Cookbook author Monica Bhide in her Chicago Sun-Times 13 Apr. 2011 article could very well be describing me. Having been gifted with a plant and a challenge to care for it last year, I embarked on the adventure of turning myself into a green thumb. In the process, I am learning many valuable lessons about life.

There are some seeds that break their coat and sprout overnight just by soaking in water, as in the case of the munggo seeds. So in three days, I would have a harvest for cooking and feeding the family. On the other hand there are some seeds that are better planted in soil, as in the case of chili and coriander seeds. Each day I would check my containers and - nothing! No sign of life, and it had been a week. I began to fret, wondering if there was a step I missed in the process of seed planting. Then upon inspection on the eighth day I saw the sprouts breaking through the surface of the soil.

Upon reflection, I realized that every circumstance that we face in life requires a specific level of preparation, patience, and trust. Some are easy and take less time; some are demanding and take more time. But the promise of a harvest is inherent in all. I am learning about one key ingredient: mindfulness.

The dictionary defines mindfulness as "the trait of staying aware of your responsibilities (heedfulness)". It is also "the trait of being observant and paying attention (attentiveness)". And it is said to be "the practice of giving complete and non-judgmental attention to one's present experience".

Mindfulness helps us to respect the different processes of growth and life, to prepare properly to ensure maximum harvest, to have patience with the various factors that affect development, and to trust God wholeheartedly when we have diligently done all we could, the best way we know how.

But these definitions leave out one important element of mindfulness – our mindfulness toward others, how we view people in our lives. Although we share the same stages of human development, still every individual is unique. Some are great in this area, others in that. Some are at a high point in their personal experience, while others around us suffer silently and anonymously.
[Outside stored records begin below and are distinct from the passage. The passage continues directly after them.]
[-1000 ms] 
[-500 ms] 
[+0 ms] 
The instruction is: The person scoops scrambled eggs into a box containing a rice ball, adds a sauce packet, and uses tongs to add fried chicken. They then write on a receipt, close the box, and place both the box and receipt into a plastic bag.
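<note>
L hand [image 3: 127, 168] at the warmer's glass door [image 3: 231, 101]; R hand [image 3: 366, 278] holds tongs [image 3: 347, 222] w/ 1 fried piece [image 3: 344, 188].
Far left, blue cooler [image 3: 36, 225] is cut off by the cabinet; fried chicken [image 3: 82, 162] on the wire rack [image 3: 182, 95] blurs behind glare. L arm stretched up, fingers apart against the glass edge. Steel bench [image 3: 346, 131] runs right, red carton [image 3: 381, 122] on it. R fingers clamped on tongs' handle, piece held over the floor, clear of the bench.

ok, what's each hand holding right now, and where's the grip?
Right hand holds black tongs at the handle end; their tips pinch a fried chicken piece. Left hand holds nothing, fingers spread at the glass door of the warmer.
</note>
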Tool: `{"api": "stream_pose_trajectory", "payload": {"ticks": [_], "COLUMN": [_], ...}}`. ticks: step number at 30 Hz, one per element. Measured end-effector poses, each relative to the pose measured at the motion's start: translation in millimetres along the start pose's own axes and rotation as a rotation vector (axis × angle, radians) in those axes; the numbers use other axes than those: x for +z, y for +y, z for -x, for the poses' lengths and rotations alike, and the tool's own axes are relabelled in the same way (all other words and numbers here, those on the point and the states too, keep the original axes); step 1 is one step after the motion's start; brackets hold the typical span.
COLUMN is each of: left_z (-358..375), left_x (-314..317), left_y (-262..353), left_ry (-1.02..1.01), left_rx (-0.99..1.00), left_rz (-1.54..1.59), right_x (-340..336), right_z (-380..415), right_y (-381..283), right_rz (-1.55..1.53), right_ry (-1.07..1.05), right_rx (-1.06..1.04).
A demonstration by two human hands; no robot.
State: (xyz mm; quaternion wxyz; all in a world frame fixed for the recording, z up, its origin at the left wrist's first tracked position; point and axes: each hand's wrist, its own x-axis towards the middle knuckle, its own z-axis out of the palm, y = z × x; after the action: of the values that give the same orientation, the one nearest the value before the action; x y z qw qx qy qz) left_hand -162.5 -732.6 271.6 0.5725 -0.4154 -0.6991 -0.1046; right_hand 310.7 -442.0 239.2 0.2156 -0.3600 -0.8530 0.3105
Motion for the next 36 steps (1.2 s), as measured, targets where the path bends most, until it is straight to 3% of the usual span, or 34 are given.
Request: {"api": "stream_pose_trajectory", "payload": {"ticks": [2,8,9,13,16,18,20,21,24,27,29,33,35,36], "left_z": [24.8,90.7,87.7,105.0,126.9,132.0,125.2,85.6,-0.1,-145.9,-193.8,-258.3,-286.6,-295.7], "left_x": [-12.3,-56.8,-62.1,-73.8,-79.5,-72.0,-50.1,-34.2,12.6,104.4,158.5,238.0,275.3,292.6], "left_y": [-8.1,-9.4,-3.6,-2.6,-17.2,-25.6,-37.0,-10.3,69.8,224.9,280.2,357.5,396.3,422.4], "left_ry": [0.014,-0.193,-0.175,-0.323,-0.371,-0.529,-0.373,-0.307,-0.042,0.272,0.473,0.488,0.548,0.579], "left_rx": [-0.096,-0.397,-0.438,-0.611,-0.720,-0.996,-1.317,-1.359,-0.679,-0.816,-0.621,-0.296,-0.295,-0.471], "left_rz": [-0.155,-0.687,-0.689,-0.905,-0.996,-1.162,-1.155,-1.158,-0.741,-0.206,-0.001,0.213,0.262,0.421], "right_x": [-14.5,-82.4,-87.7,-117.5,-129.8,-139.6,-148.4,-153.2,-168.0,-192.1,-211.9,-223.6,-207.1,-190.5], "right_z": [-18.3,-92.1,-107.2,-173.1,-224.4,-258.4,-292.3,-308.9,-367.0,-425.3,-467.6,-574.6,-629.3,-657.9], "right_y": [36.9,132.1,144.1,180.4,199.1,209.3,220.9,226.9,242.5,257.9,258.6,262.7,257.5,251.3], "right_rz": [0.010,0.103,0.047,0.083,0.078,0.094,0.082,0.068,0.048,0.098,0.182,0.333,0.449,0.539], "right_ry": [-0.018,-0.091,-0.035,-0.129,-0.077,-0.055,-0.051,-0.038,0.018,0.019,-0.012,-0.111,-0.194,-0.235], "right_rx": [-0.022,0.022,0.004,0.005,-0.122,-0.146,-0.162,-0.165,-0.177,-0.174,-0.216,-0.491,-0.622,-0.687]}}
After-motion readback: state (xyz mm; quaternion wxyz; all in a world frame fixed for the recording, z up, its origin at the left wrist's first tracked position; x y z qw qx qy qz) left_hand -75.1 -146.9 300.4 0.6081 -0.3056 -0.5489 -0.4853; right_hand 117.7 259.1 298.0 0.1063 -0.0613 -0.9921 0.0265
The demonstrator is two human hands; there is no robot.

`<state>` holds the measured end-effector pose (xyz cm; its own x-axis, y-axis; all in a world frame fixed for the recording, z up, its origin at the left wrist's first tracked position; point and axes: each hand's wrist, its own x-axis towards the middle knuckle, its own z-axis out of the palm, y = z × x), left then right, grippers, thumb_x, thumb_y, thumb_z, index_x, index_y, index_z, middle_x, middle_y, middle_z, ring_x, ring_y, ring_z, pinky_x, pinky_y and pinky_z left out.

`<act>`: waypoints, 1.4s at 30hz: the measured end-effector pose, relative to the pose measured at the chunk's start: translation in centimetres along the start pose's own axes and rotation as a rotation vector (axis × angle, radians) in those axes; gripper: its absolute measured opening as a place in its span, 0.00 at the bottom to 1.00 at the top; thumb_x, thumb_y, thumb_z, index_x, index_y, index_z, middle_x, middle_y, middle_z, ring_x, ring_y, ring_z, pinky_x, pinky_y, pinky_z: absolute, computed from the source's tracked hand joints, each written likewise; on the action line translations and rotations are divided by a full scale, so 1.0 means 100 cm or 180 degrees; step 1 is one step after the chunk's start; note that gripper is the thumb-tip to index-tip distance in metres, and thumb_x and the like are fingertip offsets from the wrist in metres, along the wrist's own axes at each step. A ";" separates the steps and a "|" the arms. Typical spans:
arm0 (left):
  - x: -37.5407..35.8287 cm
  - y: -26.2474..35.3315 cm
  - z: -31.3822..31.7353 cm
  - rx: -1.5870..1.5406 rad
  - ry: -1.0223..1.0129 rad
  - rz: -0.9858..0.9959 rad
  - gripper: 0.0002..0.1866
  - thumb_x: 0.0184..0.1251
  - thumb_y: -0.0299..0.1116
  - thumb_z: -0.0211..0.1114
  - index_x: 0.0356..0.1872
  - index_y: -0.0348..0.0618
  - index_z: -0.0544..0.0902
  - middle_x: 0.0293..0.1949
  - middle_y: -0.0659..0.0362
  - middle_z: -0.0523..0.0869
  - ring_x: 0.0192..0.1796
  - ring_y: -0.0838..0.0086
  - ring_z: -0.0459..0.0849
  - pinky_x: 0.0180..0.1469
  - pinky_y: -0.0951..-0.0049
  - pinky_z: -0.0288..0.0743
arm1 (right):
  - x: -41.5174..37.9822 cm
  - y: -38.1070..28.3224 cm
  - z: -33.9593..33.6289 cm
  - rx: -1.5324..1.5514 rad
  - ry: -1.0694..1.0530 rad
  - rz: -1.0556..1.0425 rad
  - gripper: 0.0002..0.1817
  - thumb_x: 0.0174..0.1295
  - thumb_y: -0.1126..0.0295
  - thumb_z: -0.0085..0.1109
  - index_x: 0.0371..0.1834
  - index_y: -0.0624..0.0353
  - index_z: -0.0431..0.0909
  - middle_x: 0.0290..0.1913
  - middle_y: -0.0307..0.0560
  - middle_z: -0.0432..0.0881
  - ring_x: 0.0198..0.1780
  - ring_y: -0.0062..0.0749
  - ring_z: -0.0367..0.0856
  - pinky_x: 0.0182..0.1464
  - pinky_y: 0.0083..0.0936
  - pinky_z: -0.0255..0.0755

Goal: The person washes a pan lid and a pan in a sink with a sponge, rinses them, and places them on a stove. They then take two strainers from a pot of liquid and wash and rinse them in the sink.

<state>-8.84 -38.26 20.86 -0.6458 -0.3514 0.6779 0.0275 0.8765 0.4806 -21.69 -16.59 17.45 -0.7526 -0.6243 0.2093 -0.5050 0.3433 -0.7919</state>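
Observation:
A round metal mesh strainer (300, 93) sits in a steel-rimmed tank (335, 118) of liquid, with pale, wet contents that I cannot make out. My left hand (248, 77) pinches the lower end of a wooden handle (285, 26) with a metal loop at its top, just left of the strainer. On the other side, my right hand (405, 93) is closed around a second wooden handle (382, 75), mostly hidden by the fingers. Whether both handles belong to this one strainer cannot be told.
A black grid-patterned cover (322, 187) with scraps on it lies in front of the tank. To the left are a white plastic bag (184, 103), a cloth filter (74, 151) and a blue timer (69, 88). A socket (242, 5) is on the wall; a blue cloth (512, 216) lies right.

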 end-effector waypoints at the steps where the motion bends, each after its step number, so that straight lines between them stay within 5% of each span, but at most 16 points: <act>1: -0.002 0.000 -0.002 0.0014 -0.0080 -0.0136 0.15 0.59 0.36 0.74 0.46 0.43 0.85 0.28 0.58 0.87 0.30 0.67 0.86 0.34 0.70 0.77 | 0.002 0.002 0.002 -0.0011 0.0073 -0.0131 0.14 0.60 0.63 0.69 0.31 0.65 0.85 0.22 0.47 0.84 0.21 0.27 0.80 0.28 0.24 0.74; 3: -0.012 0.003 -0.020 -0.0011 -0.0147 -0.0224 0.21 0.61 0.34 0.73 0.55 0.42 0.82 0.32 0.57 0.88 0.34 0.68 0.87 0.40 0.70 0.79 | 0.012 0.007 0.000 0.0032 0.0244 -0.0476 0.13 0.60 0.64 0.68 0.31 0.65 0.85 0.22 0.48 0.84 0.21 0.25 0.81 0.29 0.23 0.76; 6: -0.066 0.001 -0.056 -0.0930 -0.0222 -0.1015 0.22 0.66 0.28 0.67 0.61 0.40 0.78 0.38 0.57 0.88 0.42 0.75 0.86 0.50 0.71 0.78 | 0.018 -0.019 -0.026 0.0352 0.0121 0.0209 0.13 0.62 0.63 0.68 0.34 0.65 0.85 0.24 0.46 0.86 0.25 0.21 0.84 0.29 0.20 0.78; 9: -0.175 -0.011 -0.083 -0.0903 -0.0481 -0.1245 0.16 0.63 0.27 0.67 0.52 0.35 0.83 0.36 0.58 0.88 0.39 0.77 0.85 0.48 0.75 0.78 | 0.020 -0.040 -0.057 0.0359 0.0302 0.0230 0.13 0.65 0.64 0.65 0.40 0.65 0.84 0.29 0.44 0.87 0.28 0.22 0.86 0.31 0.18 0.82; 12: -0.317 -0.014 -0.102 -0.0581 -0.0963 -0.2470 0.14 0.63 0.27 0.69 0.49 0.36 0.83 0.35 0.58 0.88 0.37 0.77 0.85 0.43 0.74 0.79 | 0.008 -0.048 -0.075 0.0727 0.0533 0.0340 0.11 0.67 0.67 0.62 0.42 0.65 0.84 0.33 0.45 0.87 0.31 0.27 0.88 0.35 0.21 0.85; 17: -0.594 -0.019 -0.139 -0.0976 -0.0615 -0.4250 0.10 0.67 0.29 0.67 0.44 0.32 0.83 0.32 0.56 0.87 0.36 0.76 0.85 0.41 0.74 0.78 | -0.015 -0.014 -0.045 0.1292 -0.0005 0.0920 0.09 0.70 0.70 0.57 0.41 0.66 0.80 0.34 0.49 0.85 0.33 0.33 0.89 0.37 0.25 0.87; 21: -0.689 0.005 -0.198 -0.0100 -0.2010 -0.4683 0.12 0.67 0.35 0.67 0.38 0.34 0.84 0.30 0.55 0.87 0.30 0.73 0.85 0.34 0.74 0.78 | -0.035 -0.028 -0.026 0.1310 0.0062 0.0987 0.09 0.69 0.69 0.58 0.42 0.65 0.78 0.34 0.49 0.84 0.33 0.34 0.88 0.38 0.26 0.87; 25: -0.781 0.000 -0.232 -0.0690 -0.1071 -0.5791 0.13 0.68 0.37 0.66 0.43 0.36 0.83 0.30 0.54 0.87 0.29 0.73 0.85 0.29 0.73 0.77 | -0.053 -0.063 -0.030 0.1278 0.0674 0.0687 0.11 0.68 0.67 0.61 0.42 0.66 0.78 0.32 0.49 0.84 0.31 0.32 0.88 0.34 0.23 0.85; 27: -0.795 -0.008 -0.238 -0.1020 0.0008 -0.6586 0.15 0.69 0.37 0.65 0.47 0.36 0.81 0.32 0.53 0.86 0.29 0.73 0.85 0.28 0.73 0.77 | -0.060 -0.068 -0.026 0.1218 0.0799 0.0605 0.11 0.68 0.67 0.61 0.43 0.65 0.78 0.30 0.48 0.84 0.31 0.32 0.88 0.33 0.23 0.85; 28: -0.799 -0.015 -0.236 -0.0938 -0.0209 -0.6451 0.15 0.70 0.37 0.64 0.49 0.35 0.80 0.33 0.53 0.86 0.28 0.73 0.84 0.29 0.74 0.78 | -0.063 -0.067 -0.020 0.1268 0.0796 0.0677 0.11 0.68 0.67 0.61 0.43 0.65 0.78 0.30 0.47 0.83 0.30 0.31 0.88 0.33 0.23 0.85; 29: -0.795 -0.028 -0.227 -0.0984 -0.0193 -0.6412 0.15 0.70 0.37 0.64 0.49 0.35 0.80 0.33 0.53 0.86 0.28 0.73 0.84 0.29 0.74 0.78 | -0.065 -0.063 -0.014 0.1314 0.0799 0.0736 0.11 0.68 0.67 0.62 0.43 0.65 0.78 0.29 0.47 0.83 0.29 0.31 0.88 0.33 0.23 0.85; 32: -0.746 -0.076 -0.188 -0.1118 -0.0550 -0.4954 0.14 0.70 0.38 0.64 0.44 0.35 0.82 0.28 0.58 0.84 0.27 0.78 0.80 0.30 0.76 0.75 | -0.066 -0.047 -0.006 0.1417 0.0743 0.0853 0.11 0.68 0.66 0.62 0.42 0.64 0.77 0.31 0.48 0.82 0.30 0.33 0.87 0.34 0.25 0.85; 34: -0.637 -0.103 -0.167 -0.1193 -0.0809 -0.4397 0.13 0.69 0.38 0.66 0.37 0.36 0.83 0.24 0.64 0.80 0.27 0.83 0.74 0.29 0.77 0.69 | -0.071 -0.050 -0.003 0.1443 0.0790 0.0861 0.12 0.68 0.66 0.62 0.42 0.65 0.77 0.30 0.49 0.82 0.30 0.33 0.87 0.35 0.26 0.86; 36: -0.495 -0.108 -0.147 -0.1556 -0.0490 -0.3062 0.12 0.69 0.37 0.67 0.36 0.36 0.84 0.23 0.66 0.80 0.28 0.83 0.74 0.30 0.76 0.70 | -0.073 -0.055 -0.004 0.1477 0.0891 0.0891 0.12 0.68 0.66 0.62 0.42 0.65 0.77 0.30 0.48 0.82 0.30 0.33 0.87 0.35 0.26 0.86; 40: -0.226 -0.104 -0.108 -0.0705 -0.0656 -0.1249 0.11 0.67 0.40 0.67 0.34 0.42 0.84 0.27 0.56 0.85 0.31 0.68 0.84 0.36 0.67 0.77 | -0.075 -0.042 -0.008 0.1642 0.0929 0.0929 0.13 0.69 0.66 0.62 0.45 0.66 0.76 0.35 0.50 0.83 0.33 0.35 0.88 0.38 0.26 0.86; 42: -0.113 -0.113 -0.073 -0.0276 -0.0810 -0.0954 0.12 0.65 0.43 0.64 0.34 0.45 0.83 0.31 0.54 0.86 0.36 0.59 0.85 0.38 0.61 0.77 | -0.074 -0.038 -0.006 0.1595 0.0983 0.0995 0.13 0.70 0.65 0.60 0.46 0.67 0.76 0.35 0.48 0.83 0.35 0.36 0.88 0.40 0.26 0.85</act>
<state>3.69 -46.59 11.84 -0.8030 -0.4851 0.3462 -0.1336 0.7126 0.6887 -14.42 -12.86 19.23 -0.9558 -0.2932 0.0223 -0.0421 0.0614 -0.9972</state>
Being a Christian means being mindful not just of our own struggles and victories, weaknesses and strengths, but those of our brothers and sisters in Jesus. As St. Paul wrote to the Corinthians, “For we also are weak in Him, yet we shall live in Him because of the power of God directed toward you.” (2 Corinthians 13: 4b)

My chili and coriander seedlings are now about three inches tall, and I am excited—I am not a black thumb after all! I am officially becoming a green thumb. I look forward to the day of harvest, when they can go from their containers to my family’s table. Even more so, I am looking to the fruits of the Spirit to come forth in each of us: the blade, the head, and then the mature grain for the harvest of the Kingdom of God in our midst. (Mark 4: 28-29)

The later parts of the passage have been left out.